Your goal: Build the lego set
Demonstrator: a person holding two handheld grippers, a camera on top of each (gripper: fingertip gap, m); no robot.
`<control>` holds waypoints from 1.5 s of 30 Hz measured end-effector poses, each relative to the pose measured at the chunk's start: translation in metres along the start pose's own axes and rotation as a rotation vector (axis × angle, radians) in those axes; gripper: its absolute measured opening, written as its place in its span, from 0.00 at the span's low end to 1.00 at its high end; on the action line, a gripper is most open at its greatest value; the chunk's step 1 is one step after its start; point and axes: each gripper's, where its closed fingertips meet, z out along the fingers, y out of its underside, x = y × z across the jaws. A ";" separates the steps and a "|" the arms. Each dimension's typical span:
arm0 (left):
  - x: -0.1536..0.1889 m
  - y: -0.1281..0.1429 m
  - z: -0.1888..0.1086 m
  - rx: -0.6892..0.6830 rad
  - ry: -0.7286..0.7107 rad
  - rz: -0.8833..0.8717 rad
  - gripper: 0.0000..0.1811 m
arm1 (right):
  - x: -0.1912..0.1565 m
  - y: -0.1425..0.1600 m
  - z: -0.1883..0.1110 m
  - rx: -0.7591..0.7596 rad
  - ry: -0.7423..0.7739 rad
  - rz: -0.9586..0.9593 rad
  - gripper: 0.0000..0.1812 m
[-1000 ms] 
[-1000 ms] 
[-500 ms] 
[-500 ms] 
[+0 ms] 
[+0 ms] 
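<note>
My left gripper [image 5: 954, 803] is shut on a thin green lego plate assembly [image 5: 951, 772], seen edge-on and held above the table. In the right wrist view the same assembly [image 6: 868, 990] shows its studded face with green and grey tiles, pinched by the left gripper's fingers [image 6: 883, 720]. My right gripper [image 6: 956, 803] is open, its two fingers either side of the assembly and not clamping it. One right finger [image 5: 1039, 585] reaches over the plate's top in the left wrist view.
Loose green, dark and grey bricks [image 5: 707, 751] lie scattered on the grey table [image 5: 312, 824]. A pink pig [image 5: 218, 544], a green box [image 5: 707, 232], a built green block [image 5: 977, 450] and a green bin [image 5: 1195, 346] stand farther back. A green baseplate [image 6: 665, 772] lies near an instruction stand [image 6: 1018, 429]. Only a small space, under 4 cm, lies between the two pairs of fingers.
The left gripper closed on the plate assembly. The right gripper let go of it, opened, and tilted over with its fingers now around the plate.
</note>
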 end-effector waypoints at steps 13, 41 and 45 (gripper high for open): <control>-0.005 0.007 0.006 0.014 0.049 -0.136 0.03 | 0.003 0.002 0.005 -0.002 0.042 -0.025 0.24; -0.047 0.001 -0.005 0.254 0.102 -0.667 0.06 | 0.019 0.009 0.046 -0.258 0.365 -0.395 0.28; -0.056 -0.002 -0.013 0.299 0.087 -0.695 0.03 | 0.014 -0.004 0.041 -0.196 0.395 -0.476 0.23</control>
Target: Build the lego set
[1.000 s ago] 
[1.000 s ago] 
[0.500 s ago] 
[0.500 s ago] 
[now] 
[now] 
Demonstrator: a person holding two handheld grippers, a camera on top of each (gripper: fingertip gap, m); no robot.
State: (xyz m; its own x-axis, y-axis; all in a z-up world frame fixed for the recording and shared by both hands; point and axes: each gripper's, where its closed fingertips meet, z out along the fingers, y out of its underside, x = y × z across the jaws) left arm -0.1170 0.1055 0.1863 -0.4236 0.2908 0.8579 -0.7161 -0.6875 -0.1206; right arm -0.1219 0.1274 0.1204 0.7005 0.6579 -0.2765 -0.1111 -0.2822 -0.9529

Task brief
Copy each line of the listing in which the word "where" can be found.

Answer below
`<control>` holds waypoints from 1.5 s of 30 Hz measured end-effector poses, each relative to the pose measured at the chunk's start: translation in metres along the start pose's own axes and rotation as a rotation vector (axis × angle, radians) in those axes; gripper: its absolute measured opening, written as its place in its span, from 0.00 at the span's low end to 1.00 at its high end; on the action line, a gripper is most open at its greatest value; the chunk's step 1 is one step after its start; point and axes: each gripper's, where its closed fingertips meet, z out along the fingers, y out of its underside, x = y × z across the jaws. A ";" separates the steps and a "|" the arms. Each dimension's typical span:
State: (xyz m; its own x-axis, y-axis; all in a z-up world frame fixed for the recording and shared by both hands; point and axes: each gripper's, where its closed fingertips meet, z out along the fingers, y out of its underside, x = y × z across the jaws) left arm -0.1170 0.1055 0.1863 -0.4236 0.2908 0.8579 -0.7161 -0.6875 -0.1206; right arm -0.1219 0.1274 0.1204 0.7005 0.6579 -0.2765 -0.1111 -0.2822 -0.9529

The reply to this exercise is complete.